__Dataset extract__.
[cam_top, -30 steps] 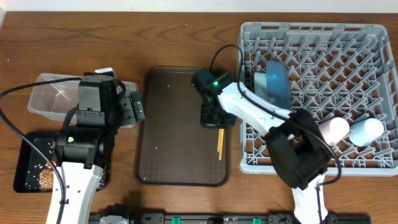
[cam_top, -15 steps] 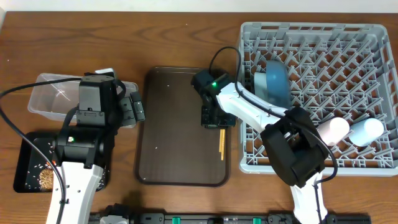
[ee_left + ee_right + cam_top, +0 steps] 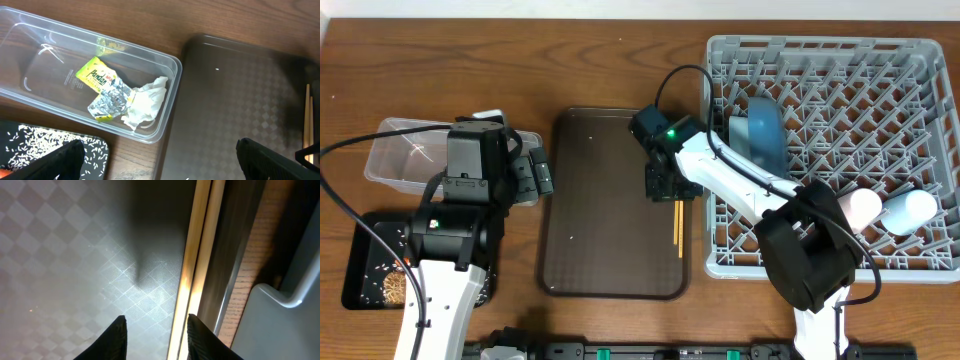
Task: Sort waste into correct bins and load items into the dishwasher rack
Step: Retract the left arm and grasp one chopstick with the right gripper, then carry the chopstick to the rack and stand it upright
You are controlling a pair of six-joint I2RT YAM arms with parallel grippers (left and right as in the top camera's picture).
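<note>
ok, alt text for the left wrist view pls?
Clear plastic tub on a wooden table, holding a crumpled yellow-green wrapper and a white paper wad. Black tray with rice grains at lower left; dark brown tray at right, chopsticks at the frame's edge. Left gripper open, fingers along the bottom.

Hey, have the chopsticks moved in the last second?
Yes, slightly. In the overhead view the chopsticks lie a little closer to the brown tray's right rim, toward the rack, than before.

White arm links (image 3: 730, 181), black joints (image 3: 808, 258), black cables (image 3: 665, 88), green light (image 3: 669, 130).
</note>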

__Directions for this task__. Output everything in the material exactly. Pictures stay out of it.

__Exercise solution__.
[cam_top, -30 steps] 
[cam_top, -15 steps] 
[ee_left + ee_right + cam_top, +0 steps] 
Task: Sort waste into correct bins and load items into the dishwasher rack
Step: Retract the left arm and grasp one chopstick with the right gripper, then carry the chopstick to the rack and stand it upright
You are controlling a pair of six-joint I2RT YAM arms with parallel grippers (left and right as in the top camera's picture).
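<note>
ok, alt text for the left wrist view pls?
Clear plastic tub on a wooden table, holding a crumpled yellow-green wrapper and a white paper wad. Black tray with rice grains at lower left; dark brown tray at right, chopsticks at the frame's edge. Left gripper open, fingers along the bottom.

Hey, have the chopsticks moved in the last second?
Yes, slightly. In the overhead view the chopsticks lie a little closer to the brown tray's right rim, toward the rack, than before.

White arm links (image 3: 730, 181), black joints (image 3: 808, 258), black cables (image 3: 665, 88), green light (image 3: 669, 130).
</note>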

With this, there is nothing more to the exercise.